In the listing below, find the line with "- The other" and the line with "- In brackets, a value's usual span". Repeat those two lines and all lines between them exactly.

★ ★ ★ ★ ★

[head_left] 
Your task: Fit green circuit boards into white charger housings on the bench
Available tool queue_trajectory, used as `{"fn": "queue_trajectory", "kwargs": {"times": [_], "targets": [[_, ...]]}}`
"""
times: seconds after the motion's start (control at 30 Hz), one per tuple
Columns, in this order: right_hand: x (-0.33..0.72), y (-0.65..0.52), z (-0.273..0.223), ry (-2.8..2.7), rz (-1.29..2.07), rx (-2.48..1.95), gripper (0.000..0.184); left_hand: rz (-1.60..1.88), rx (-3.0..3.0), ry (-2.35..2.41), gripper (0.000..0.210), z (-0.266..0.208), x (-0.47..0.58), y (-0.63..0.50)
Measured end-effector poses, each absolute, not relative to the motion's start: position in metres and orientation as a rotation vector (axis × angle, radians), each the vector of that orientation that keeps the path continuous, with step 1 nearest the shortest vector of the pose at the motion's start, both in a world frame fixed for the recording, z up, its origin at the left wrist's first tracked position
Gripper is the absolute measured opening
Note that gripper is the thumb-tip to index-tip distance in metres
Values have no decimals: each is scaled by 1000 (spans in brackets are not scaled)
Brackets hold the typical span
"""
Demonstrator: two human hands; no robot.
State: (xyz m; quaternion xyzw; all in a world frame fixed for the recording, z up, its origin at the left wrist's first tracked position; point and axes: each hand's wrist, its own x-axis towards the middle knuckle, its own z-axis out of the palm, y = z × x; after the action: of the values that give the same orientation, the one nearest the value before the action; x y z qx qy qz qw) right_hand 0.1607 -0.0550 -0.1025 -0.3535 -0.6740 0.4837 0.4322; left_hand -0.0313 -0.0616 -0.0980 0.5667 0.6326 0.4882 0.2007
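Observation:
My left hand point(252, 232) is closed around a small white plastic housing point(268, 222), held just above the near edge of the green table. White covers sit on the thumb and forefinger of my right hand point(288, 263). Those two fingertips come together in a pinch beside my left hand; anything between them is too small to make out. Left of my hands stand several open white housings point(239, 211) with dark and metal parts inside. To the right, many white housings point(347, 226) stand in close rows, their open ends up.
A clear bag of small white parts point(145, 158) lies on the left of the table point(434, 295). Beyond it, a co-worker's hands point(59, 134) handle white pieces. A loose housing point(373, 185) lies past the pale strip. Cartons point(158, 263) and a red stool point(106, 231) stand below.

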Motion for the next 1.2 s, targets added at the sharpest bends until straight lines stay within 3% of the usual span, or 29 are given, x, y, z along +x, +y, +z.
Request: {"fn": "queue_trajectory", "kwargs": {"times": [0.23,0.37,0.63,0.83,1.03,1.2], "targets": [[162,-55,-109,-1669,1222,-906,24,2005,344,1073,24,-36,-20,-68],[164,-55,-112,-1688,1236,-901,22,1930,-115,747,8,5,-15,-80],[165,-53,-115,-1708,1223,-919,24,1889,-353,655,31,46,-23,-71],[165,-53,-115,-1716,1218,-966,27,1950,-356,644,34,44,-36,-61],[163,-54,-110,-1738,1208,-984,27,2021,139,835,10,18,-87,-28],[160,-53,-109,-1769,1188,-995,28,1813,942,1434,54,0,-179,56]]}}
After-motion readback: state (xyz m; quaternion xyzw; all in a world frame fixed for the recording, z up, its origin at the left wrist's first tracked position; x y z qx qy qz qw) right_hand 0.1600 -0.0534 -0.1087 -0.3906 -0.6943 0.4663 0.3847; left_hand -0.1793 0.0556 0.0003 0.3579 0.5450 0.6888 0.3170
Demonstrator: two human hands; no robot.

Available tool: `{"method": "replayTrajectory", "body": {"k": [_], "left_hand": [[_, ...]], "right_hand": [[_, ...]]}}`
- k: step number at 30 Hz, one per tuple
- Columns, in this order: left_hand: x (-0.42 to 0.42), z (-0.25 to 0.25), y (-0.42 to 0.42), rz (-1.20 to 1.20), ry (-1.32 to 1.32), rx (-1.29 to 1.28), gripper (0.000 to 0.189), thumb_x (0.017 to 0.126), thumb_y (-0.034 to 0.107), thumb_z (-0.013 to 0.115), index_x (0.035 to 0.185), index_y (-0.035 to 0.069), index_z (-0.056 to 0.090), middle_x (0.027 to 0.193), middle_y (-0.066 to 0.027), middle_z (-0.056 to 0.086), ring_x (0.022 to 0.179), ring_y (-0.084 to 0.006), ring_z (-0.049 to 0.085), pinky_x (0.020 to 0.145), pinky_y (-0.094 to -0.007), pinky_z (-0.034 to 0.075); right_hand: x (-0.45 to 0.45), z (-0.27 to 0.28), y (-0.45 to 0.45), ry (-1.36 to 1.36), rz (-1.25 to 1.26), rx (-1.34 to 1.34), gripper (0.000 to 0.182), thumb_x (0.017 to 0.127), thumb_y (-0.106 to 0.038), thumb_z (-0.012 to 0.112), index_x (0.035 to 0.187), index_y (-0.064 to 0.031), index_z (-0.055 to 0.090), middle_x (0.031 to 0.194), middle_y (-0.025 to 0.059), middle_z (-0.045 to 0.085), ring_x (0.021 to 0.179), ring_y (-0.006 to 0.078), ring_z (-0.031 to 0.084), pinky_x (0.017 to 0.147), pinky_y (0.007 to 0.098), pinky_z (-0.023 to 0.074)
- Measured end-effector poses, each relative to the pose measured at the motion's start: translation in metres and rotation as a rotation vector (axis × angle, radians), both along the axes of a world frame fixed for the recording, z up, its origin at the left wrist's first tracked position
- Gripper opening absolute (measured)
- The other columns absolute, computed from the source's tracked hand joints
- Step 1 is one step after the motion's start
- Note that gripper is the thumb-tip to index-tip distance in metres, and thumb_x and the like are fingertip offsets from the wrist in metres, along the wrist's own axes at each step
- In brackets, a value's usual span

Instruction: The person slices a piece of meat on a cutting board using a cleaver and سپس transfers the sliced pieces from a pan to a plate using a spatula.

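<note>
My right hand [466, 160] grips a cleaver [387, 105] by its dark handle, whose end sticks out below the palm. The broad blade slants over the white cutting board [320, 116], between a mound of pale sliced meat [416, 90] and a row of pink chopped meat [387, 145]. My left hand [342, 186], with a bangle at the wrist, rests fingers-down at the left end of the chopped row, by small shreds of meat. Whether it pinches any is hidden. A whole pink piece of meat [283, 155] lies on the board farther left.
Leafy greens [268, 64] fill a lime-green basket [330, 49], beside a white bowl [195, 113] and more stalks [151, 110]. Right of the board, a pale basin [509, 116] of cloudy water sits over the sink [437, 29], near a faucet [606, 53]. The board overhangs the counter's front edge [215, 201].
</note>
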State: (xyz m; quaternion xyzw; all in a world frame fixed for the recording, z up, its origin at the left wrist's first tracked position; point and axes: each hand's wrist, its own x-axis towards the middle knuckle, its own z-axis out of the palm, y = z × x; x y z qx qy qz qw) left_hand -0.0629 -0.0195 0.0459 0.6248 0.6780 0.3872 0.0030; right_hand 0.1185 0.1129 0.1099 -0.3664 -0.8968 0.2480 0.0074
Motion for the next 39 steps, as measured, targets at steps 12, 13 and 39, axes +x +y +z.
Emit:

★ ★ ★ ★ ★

▶ Result of the exercise:
- The other columns absolute, computed from the source's tracked hand joints
- Step 1 is one step after the motion's start
- Note that gripper is the thumb-tip to index-tip distance in metres, and thumb_x and the like are fingertip offsets from the wrist in metres, along the wrist's own axes at each step
- In brackets, a value's usual span

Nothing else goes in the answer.